To process and distribute this volume of mail items, SAPO operates 6 large mail centers and more than 40 depots across the republic. The group has, however, suffered a decline in traditional mail volumes over the last 3 years. This decline is in line with similar declines experienced by the majority of postal operators across the world as traditional mail as a communication medium is substituted by electronic alternatives such as email and more recently cell phones.

In 2021 the parcel delivery both locally and internationally is unreliable and delays of more than six months are common. Overseas Christmas cards normally reach their destination in March. In an attempt to regain lost market share of the postal delivery market, the Post Office proposed that legislation be passed requiring that all packages weighing 1kg or less be delivered by it. If passed, this would give the Post Office a government enforced monopoly over the delivery of small packages.

The South African Post Office has been plagued by employee thefts of goods and parcels. This has resulted in the termination of employment and prosecution of postal workers.

==Funding==

The South African Post Office has, for a number of years, been suffering increasing financial losses due to mismanagement, corruption, and competition from the private sector. On 12 April 2023 it was provisionally liquidated, putting the jobs of 16,400+ employees at risk and creating problems for its clients, especially in the rural areas.

However, the company appointed business rescue practitioners, setting the process aside. The business rescue practitioners assumed the responsibility of the Post Office’s Board of Directors, as well as the Accounting Authority. The business rescue plan was adopted by the group’s creditors in December 2023, with the turnaround strategy seeking to close several branches and reduce SAPO's workforce. SAPO subsequently retrenched over 4,300 employees during April and May 2024. Furthermore, 366 Post Office branches permanently closed, leaving the total number of branches remaining at 650.

SAPO received a R2.4 billion bailout from the government budget in 2023/24 financial year. For its 2024 financial year, the Post Office recorded an operating loss of R2.17 billion.

In May 2025, the South African Minister of Employment and Labour formally implemented a R381 million bailout for SAPO. The signed agreement between SAPO and the country's Unemployment Insurance Fund (UIF) aims to preserve 6,000 jobs and support the revitalization of the Post Office. This is the first strategic partnership between the two entities.

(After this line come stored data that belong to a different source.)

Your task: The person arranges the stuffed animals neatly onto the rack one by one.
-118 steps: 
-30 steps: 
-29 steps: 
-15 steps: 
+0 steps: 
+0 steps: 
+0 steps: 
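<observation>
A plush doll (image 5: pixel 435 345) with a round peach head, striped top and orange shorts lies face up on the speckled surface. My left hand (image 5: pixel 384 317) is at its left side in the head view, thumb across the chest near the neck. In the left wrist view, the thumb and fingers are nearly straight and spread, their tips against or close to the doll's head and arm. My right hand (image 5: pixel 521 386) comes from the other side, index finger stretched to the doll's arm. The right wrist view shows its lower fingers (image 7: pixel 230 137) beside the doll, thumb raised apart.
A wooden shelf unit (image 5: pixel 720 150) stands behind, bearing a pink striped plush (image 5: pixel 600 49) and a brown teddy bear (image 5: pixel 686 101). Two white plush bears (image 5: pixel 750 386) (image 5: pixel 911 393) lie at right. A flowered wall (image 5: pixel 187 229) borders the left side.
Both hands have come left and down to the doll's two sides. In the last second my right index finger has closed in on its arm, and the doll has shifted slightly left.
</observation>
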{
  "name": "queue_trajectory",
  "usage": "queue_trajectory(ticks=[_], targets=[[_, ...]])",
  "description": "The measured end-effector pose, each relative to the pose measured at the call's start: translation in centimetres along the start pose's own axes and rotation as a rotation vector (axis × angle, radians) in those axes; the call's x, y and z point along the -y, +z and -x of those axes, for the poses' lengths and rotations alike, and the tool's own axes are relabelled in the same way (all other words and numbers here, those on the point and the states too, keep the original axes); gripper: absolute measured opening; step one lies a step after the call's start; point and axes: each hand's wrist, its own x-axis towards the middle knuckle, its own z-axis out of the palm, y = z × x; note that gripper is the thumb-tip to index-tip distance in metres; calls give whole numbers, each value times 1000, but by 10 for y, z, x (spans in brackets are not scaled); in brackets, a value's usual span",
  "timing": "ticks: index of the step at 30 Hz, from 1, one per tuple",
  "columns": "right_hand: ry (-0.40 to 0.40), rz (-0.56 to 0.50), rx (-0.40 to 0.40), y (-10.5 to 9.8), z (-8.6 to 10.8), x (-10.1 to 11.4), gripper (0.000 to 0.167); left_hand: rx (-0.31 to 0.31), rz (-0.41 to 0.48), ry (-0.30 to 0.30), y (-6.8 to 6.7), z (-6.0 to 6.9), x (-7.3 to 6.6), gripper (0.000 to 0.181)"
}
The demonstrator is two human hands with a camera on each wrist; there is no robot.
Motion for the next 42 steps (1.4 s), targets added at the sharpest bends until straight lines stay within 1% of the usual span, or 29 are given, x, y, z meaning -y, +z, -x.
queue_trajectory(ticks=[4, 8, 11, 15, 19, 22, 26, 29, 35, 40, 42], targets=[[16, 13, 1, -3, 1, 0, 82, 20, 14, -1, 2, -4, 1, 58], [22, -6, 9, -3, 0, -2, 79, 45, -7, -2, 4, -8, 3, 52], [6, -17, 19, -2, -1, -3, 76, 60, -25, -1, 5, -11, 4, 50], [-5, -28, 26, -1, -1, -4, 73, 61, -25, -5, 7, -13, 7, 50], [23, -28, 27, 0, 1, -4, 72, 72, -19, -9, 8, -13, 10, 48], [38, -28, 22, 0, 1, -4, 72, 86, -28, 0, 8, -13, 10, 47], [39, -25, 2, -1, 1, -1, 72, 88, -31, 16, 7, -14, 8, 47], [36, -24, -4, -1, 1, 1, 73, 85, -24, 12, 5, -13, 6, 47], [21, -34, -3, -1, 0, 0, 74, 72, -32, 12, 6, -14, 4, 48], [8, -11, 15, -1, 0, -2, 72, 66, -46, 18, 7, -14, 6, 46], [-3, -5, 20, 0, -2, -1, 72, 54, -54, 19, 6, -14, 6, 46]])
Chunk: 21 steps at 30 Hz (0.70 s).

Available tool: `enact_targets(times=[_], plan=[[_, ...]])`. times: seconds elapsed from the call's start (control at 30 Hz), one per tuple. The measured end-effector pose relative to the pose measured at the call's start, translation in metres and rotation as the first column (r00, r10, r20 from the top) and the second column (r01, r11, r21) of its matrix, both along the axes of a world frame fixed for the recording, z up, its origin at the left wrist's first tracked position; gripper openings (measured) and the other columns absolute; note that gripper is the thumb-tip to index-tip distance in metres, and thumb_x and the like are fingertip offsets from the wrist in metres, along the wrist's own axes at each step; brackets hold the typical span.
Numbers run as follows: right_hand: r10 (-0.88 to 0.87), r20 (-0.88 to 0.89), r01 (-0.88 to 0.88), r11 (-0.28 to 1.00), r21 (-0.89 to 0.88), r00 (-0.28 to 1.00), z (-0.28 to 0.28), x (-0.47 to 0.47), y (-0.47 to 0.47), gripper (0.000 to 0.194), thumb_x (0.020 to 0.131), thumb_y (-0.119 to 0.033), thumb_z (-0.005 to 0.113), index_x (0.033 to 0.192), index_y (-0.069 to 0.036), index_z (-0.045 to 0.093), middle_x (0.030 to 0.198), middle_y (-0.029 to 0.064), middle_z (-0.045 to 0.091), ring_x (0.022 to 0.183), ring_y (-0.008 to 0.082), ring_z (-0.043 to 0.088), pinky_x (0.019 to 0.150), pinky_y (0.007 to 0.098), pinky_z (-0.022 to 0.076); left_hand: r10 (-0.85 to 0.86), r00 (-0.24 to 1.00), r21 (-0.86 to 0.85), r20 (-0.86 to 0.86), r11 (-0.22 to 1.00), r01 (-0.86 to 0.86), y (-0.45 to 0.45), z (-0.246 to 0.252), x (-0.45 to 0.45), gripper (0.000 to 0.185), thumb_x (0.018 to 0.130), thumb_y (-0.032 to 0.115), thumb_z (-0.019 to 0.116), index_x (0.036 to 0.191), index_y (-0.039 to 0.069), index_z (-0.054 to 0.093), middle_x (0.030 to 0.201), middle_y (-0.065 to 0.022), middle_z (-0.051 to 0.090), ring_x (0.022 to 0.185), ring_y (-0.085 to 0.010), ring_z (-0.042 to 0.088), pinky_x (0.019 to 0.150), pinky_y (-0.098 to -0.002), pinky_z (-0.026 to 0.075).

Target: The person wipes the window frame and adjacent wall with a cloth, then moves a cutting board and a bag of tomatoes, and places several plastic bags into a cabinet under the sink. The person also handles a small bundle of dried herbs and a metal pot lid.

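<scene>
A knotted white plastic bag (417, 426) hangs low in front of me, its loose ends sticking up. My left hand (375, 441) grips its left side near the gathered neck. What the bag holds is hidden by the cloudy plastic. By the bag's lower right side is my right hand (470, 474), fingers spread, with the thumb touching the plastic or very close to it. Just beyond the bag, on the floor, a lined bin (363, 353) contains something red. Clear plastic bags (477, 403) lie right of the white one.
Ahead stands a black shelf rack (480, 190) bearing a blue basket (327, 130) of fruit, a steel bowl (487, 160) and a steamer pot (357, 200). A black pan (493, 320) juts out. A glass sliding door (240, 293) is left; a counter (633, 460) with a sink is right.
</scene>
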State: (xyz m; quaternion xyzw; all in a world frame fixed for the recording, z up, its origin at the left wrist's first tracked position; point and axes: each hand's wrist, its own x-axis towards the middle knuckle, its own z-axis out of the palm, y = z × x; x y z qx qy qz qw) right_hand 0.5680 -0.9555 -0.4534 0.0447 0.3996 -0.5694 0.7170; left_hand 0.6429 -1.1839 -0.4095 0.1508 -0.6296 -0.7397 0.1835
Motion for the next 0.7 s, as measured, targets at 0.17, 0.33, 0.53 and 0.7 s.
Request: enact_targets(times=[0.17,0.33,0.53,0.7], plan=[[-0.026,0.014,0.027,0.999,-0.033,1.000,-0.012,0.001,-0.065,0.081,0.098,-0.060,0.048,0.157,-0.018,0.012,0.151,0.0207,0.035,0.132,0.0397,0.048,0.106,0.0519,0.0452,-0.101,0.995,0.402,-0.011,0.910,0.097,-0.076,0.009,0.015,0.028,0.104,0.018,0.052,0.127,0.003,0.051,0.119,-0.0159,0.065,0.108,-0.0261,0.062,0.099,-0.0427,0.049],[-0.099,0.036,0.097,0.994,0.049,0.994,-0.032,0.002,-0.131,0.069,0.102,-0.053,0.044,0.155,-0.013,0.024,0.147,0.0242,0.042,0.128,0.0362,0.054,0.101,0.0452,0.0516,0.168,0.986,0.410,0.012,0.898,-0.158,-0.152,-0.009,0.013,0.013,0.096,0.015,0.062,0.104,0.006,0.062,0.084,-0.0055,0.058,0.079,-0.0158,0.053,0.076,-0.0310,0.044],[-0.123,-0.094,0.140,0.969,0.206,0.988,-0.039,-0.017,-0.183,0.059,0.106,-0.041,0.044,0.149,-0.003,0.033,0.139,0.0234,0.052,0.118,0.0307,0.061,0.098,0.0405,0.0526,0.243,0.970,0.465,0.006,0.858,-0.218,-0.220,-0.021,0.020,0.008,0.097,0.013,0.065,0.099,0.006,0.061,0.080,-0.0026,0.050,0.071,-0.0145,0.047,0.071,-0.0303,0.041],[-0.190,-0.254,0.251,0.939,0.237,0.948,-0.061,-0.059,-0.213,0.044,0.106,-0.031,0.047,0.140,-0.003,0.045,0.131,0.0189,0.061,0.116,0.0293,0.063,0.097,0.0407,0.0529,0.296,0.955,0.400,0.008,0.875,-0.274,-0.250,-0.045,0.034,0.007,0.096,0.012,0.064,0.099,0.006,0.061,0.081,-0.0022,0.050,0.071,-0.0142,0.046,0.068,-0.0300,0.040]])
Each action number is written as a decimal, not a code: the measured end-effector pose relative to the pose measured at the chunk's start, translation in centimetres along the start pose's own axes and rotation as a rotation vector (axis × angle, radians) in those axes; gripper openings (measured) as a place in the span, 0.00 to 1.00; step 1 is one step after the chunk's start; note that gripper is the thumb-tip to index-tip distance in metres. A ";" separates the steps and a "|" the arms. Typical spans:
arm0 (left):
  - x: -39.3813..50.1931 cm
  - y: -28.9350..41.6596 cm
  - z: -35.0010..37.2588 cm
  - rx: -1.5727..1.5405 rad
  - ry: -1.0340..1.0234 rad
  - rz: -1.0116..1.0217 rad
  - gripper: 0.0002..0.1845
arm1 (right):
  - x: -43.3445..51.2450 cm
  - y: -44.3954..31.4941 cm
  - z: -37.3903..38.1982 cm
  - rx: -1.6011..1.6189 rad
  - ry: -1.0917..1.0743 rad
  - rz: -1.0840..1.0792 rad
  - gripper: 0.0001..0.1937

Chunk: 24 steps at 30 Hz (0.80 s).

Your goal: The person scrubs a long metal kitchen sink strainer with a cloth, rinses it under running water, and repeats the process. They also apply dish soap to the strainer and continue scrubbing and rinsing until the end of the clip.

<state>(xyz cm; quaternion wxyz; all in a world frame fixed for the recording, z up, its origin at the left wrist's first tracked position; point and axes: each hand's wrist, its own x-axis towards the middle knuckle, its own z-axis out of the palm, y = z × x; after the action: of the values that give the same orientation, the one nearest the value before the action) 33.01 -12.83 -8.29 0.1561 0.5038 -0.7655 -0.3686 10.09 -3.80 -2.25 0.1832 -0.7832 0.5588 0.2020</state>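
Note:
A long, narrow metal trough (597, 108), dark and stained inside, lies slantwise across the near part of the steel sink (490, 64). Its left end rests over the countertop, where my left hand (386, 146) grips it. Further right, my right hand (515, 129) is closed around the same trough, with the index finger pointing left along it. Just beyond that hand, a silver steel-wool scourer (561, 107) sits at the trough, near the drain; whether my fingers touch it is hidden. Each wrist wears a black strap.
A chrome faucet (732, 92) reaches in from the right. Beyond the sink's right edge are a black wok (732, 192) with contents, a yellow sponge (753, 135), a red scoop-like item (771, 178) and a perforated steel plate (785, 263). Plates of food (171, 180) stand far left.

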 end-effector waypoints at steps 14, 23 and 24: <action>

The UIF will use the Temporary Employer-Employee Relief Scheme (TERS) to inject over R381 million into SAPO over a 6-month period. The Department of Labour stated that SAPO will submit regular reports, maintain transparent accounting records, and implement a detailed turnaround strategy as a condition of the funding.

SAPO's business rescue practitioners stated in a presentation to the Portfolio Committee that R3.8 billion in funding was still needed to implement its business rescue plan. The Post Office's corporate plan through to 2030 is positive, and shows that the group anticipates a continued reduction of losses over the next 5 years, with a turn to profit expected in 2028.

In late May 2025, SAPO's business rescue practitioners told Members of Parliament that they had successfully turned around SAPO's results, and were preparing to exit their undertaking to do so. This is despite coming under criticism from Committee members in Parliament for not updating them, and not making significant progress in turning SAPO around. The practitioners claimed that SAPO was in its best shape since 2012, and that they were preparing a court application to begin a process of terminating the business rescue proceedings.